Kedua, masyarakat Badui Dalam, yang hanya terdiri atas tiga desa, diberi transfer ilmu pengetahuan dengan cara lisan melalui guru pendamping. Ini sejalan dengan rencana Departemen Pendidikan Nasional yang akan mengadopsi Prakarsa Keaksaraan untuk Pemberdayaan (Literacy Initiative for Empowerment), yang dicanangkan UNESCO. Istilah ini akan diindonesiakan menjadi Aksara Agar Berdaya, disingkat Akrab. Pemerintah dalam hal ini akan membalik program pemberdayaan dahulu untuk kemudian masuk ke program keberaksaraan. Jadi, untuk menuju keberaksaraan, masyarakat Badui diberdayakan dulu.

Atau ketiga, masyarakat Badui Dalam dibuatkan program melek aksara Hanacaraka, sebagai upaya transfer ilmu pengetahuan melalui penerjemahan bahasa lokal.
Cara ini sebetulnya tak ubahnya pengajaran huruf Braille bagi kalangan tunanetra.

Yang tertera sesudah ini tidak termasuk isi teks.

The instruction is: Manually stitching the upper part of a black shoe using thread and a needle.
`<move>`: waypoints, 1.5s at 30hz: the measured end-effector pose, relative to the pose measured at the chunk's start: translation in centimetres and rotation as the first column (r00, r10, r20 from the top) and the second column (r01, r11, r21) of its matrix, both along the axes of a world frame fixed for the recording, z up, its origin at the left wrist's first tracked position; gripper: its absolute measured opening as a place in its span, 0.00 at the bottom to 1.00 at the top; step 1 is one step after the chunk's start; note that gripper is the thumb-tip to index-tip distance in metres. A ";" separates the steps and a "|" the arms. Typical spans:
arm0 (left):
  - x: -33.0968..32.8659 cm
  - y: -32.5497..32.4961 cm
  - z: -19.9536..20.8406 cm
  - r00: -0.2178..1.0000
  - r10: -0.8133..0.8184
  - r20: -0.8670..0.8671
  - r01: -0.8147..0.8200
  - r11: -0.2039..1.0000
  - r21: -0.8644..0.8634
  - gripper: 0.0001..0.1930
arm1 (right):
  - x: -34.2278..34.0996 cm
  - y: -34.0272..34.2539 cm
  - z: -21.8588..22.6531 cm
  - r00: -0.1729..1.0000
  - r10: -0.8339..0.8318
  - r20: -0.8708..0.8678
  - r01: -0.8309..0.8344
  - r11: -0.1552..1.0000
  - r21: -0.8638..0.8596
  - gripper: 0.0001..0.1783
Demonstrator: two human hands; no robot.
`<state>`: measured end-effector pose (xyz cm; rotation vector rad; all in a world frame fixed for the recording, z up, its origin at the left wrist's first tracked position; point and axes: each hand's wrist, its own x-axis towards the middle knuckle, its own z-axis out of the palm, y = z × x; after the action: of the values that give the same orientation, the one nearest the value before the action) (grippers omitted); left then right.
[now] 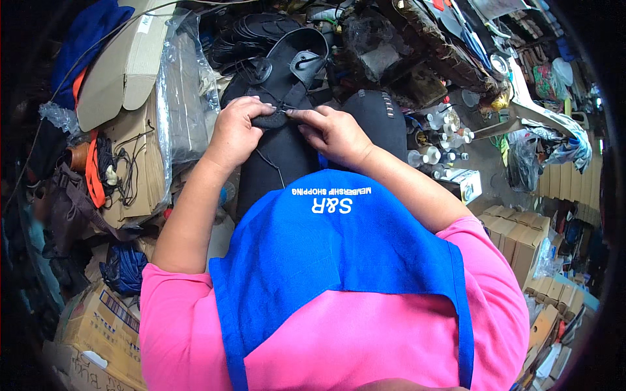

Positioning pemerintah itu sudah ditunjukkan dengan benar oleh Ella Yulaelawati, yang pada 17 Agustus 2009 mengunjungi masyarakat adat Badui, bahkan walau harus berjalan kaki selama empat jam ke desa Badui Dalam. Di depan Kepala Desa Djaro Daenah dan Ayah Mursyid, Ella Yulaelawati mengatakan bahwa pihaknya bersedia belajar soal lingkungan kepada masyarakat Badui dan bersedia bekerja sama untuk kemajuan masyarakat Badui.
Ini tentu sebuah langkah baru menuju saling belajar di antara kedua belah pihak.